For the fifth year in a row, a team of students from Appalachian State University’s Walker College of Business have won the regional Charter Financial Analyst Institute Research Challenge.
The team consists of finance and banking majors: Amanda Carter, Andrew Johnson, Darrow Goff, MacGregor Shepard and Aaron Martschenko.
Goff said the competition is the most prestigious of its type.
“The CFA is the premiere, most recognized certification that you can get,” Goff said. “It shows that you know what you’re talking about.”
Each year, CFA holds competition for undergraduate and MBA students, where they are assigned a company that they research to determine whether that company is a buy, sell or hold.
The company they were assigned was Sonic Automotive.
The team met with the management, researched their practices and compiled data, then wrote an analysis explaining their findings.
Johnson said they looked at a large number of factors during their research: how the business fits within the larger automotive industry, who its competitors are, how its management works, what drives the company and whether that’s a good thing, what Wall Street analysts think, and then they had to build a financial model.
“We basically had to take all this quantitative information and make a qualitative statement about it,” Johnson said. “We start off very specific, and then come to decisions through the evaluation of the company itself and industry trends.”
CFA professionals selected the four schools with the best papers, and then those schools presented their findings at the University of North Carolina at Greensboro, where Appalachian State was named the statewide regional champion.
The three other schools in the regional finals were UNC Chapel Hill, Elon University and UNC Wilmington.
According to Goff, the team has worked tirelessly this semester to prepare.
“We came back a week early from Christmas break to begin working,” Goff said. “Any free time we’ve had outside of class, we’ve spent working on [the project]. I would say that right now, each of us has spent individually at least 300 hours doing work.”
Johnson said part of what makes the team so strong is that each team member has a specialty and area of expertise.

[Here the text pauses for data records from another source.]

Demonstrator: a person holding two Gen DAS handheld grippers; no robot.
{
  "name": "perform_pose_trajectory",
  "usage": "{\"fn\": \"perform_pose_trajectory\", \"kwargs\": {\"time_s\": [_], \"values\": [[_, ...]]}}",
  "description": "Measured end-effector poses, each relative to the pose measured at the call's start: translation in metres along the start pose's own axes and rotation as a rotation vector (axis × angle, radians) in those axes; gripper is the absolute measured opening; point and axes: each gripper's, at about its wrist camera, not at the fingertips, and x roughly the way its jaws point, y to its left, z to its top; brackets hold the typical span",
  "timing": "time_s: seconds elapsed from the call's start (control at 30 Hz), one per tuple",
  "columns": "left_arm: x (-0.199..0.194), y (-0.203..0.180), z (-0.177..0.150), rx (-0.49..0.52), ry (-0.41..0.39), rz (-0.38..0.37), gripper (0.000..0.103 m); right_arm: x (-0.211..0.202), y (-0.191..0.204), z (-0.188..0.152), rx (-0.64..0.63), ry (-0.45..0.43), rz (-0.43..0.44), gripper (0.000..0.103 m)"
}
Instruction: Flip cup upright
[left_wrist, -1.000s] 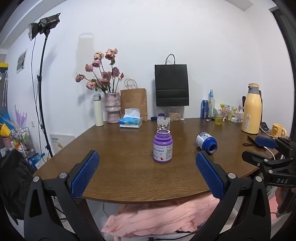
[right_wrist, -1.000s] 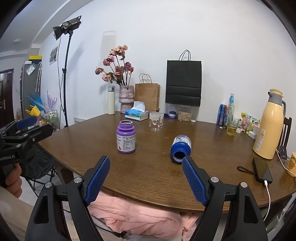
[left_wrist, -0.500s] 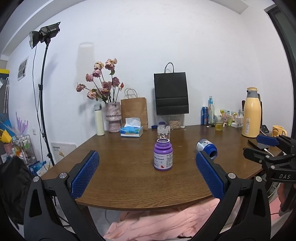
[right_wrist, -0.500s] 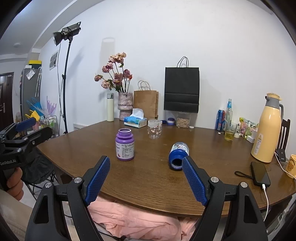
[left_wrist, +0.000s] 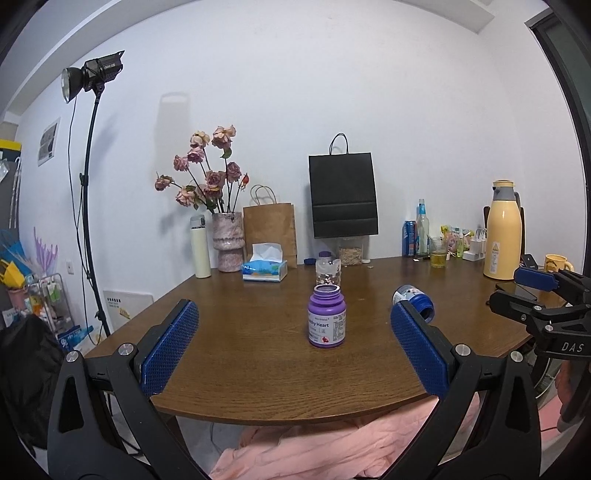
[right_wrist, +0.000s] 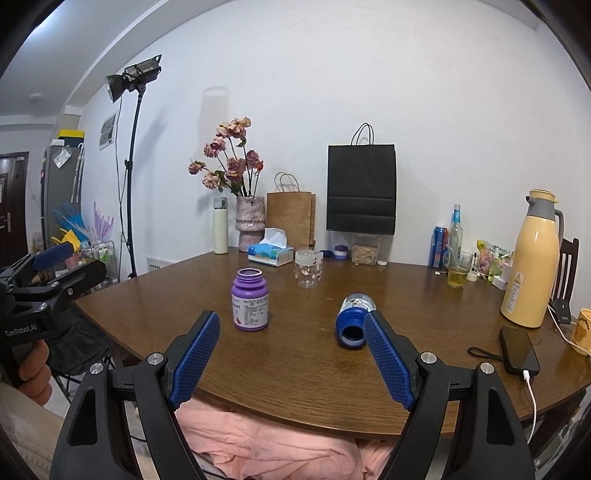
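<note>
Small blue plastic bottle-shaped cup (right_wrist: 354, 320) lies on its side on the round brown wooden table (right_wrist: 295, 369), open mouth facing the near edge, well right of the upright purple plastic jar (right_wrist: 250, 299) and nearer than the clear printed glass (right_wrist: 308, 268) behind that jar. Left hand-held gripper (left_wrist: 293, 350) wide open, holds nothing, aimed at the purple jar. Right hand-held gripper (right_wrist: 291, 360) also wide open and empty, its right pad overlapping the cup's right side in view; contact cannot be told. Cup looks light, rigid, smooth-walled, probably empty, so likely to roll or skid if nudged from the side. Judged best grip: across the round body near mid-length, pads on opposite sides, then rotate mouth up; gripping at the neck seems less stable. Versus a second ago: both views sit lower and further back from the purple jar, table edge shows more, the cup drifts behind the right pad in both views, jaw spread unchanged, cup and jar unmoved.
</note>
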Motion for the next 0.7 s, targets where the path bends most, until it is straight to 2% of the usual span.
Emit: {"fn": "perform_pose_trajectory", "kwargs": {"time_s": [0.7], "values": [[-0.0026, -0.0008, -0.0023, -0.005, -0.007, -0.004, 0.103, 0.0, -0.0012, -0.0007, 0.012, -0.004, -0.002, 0.085]]}}
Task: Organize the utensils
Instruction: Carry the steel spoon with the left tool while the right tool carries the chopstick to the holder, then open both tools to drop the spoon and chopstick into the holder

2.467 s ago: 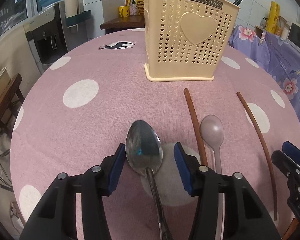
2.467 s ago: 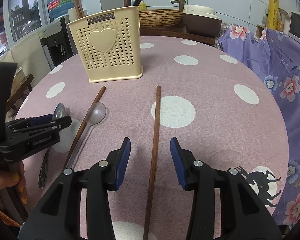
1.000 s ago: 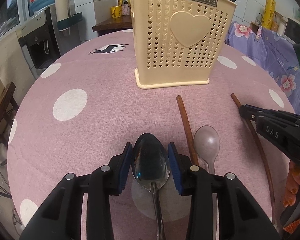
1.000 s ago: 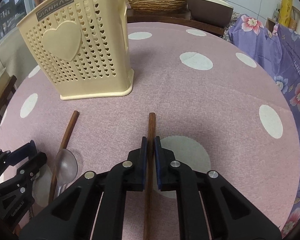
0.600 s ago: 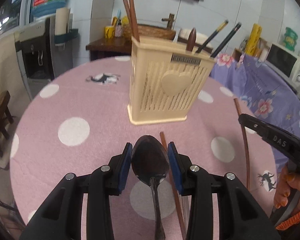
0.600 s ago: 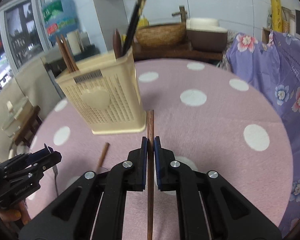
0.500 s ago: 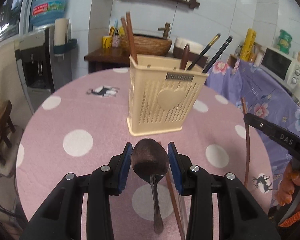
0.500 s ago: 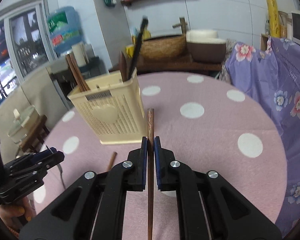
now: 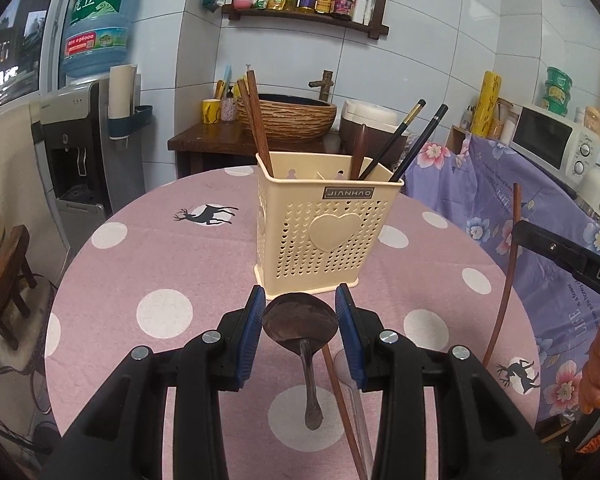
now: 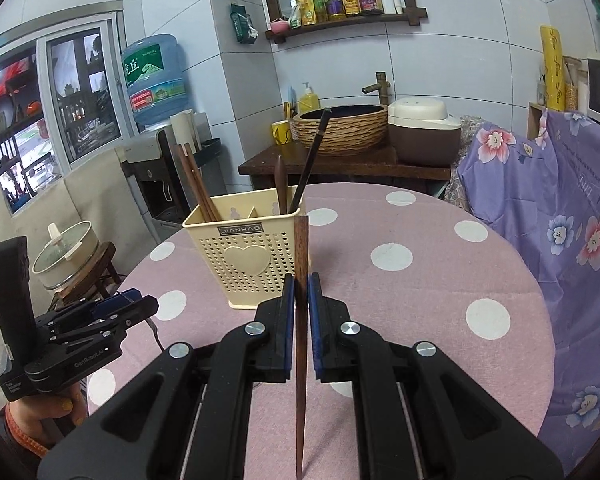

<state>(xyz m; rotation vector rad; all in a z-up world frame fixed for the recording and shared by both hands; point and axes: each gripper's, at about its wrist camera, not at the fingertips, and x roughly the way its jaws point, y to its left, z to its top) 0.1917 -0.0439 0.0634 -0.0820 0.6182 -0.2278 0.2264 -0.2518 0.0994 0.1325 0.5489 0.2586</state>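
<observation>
A cream perforated utensil holder (image 9: 324, 236) with a heart on its front stands on the pink dotted table; it also shows in the right wrist view (image 10: 246, 256). It holds brown and black chopsticks. My left gripper (image 9: 300, 320) is shut on the bowl of a metal spoon (image 9: 300, 318) and holds it above the table, its handle hanging down. My right gripper (image 10: 300, 300) is shut on a brown wooden chopstick (image 10: 301, 260), lifted to the right of the holder. A second brown chopstick (image 9: 342, 404) and a pale plastic spoon (image 9: 356, 408) lie on the table below my left gripper.
The round table (image 9: 180, 264) has a purple floral cloth (image 10: 560, 220) at its right. A water dispenser (image 9: 76, 152) and a side counter with a woven basin (image 9: 288, 116) stand behind. A pot on a stool (image 10: 66, 254) sits at the left.
Both grippers closed on their utensils and rose well above the table. The spoon and the chopstick left the cloth; the view now looks down on the holder's open top.
</observation>
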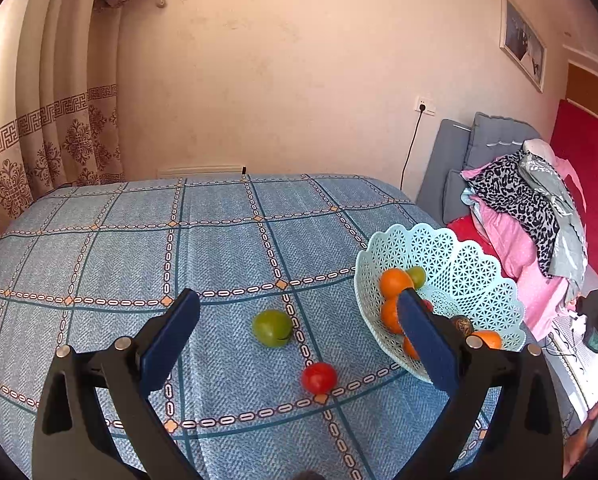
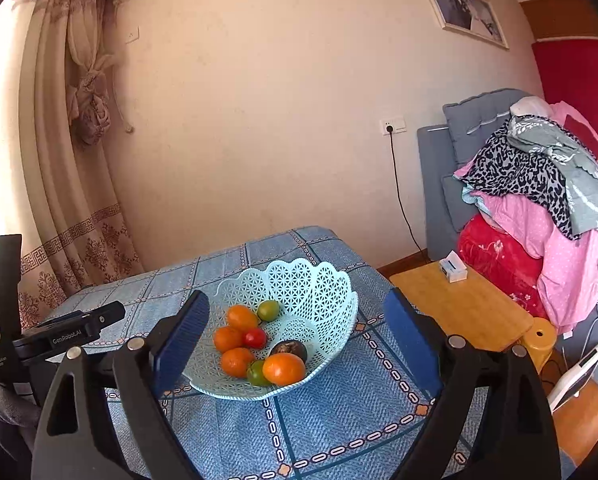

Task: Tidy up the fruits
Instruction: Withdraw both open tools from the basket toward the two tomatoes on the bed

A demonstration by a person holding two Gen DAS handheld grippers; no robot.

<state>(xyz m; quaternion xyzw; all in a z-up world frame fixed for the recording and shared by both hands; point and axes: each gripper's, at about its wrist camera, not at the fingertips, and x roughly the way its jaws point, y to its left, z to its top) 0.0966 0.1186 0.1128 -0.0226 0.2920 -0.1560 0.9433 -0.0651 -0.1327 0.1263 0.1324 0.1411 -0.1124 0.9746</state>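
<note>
- The left claw [image 1: 299, 312] hangs above the blue checked surface [image 1: 119, 248] with its pads spread wide and nothing between them. The right claw [image 2: 295, 320] is just as wide and empty, poised over the pale lattice basket [image 2: 323, 292].
- Two fruits lie loose on the cloth, left of the basket: a green fruit [image 1: 272, 328] and a red tomato [image 1: 319, 377], near each other but apart.
- The step in hand appears to be collecting one of these with the left claw. It would do well to come straight down, centre the round fruit between the pads, and close gently, since it could roll or bruise.
- Counted in the basket from the right wrist view: four orange fruits [image 2: 241, 317], two green ones [image 2: 268, 310], one red tomato [image 2: 255, 337] and one dark brown fruit [image 2: 288, 350].
</note>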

“Each of us has a role to play, and we each speak on something in the presentation,” Johnson said. “For example, Darrow is the best in the group at evaluation, Aaron is good at financial analysis, and Macgregor is an economic-minded person, so we gave him the economics questions.”
That being said, each team member also educated their fellow teammates so that all of them could speak confidently on every topic.
Ultimately, the team decided that Sonic Automotive was a sell.
“Our overall impression was a pessimistic one,” Johnson said. “That being said, we looked at so many factors that although we had overwhelmingly pessimistic viewpoints on Sonic as a company, there are positive aspects as well.”
The team moves on to the national level of the competition, known as the America’s Regionals, which will be held in April. Immediately following that will be the international stage of the competition.
Appalachian State has won the regional stage of the competition for five years in a row, and six out of the competition’s eight years running.
The farthest the team has gotten is the semifinal portion of the America’s Regionals.
Shepard believes this year’s team has the potential to go farther than any Appalachian State team has gone before.
“All of us are really prepared, we know the material and we have a really good stance on our company,” Shepard said.
For Johnson, the most rewarding part of the experience has been seeing all his hard work pay off.
“Regardless of the amount of hours we spend in Peacock [Hall], the amount of times we stay up until 2 a.m., the fact that we put forth our best effort and watched it pay off completely outweighs any of the stress and lack of sleep,” Johnson said. “We knew from the get-go that we were going to give this everything we have.”